Supreme Court to rule on patent law — Quanta v. LG

"Patent holder had a right to sue a downstream purchaser," says patent law expert

The U.S. Supreme Court is reviewing Quanta v. LG, a case that could determine the future direction of patent law. “This case is key to ensuring that patent law develops in a way that best promotes innovation and competition,” says F. Scott Kieff, J.D., professor of law at Washington University in St. Louis.

Reversing the longstanding case law would give undue windfall to opportunistic third parties, says Kieff.
Reversing the longstanding case law would give undue windfall to opportunistic third parties, says Kieff.

Kieff, Troy A. Paredes, J.D, professor of law at Washington University, and R. Polk Wagner, professor from the University of Pennsylvania, have filed an amicus brief in the Supreme Court in support of LG, arguing that under contract law the patent holder had a right to sue a downstream purchaser. Kieff will be closely following this case and is available for comment. A summary of the case and amicus brief is below.

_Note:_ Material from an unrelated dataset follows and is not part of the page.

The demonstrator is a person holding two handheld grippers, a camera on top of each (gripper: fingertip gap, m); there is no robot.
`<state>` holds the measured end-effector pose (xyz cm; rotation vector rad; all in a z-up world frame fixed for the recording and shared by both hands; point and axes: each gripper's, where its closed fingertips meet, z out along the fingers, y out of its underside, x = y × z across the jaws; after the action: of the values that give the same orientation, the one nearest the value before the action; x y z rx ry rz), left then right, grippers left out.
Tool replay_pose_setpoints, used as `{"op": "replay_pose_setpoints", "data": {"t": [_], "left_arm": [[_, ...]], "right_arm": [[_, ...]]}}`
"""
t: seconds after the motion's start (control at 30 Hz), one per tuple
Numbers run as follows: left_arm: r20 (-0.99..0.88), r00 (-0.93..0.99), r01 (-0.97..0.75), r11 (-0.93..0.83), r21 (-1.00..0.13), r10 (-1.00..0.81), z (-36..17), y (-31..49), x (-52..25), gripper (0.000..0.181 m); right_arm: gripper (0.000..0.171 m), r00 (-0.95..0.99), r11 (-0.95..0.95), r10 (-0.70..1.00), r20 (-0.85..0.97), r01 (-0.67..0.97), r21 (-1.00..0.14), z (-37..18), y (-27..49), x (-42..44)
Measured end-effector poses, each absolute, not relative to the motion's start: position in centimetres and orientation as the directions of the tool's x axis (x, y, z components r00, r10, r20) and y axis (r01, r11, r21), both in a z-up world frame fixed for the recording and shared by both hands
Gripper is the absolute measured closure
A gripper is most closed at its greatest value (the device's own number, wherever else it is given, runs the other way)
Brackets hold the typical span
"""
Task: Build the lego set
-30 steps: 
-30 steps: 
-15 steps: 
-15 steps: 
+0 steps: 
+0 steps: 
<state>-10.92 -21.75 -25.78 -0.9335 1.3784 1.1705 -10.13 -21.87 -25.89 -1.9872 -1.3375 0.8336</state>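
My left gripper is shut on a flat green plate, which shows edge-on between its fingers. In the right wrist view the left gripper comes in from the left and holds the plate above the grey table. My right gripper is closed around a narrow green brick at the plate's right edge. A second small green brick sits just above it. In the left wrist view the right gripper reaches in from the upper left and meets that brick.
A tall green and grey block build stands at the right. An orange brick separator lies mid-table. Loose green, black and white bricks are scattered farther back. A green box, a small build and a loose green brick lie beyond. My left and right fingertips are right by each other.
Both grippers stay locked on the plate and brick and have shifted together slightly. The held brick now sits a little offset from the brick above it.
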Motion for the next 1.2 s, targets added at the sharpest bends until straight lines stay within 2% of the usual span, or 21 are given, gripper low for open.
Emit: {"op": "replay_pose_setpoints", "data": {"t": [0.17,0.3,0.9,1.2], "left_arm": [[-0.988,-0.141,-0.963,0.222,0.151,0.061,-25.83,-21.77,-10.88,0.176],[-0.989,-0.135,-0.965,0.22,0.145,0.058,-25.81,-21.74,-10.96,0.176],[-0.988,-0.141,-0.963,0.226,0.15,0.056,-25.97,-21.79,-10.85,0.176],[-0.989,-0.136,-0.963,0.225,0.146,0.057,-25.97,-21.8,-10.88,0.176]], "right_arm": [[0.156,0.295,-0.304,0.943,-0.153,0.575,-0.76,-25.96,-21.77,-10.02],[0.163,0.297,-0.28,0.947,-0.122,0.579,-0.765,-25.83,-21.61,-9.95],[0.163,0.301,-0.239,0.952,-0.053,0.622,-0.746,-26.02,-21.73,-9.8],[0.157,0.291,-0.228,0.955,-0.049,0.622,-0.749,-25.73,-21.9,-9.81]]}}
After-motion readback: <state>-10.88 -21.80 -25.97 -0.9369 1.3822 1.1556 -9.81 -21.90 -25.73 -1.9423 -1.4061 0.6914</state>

In Quanta v. LG, LG Electronics and Intel settled a group of disputes over patents on microchips by giving Intel only a limited license. It made sense for Intel to buy freedom from suit because otherwise Intel might have been guilty of inducing infringement by its customers. Importantly, the license made clear that it applied only to Intel, not to Intel’s customers, and the price Intel paid reflected these modest ambitions.

Quanta, a large commercially sophisticated party, bought chips from Intel with notice of the limited license and an opportunity to negotiate a price that reflected the need to also buy a patent license from LG. When LG demanded that Quanta buy such a license, Quanta argued that the legal doctrine called “first sale” had already given one. The first sale doctrine is a rule that implies patent licenses into certain sales of patented products by patentees. The Supreme Court agreed to hear the case to determine whether the first sale doctrine can fairly be stretched to reach cases like this.

Kieff, Paredes, and Wagner point out that the longstanding cases of the Supreme Court and Federal Circuit have treated the first sale doctrine as merely a default rule governing sales of products by patentees. They note that the doctrine does not even apply to this case because the underlying transaction in this case between the patentee, LG, and Intel is not a sale but only a limited license. Furthermore, they explain the “first sale doctrine must not be used to directly conflict with written contract terms negotiated between commercially sophisticated parties to clearly create only a limited patent license.”

Kieff, Paredes and Wagner show why sound public policy requires this result: “Reversing the longstanding case law that respects such licenses would have several related deleterious effects.

“First, it would give an undue windfall to opportunistic third parties who would be able to assert ‘licenses’ beyond those they knowingly purchased. Second, it would frustrate the reasonable expectations of the countless commercial actors who have settled cases and struck patent license agreements in reliance on the reasonable expectation that the limited terms of their contracts would be enforced. Although a transitional issue, the large number of patents licensed and the length of patent term leave its impact both broad and long. And third, it would make settling future disputes significantly more difficult.”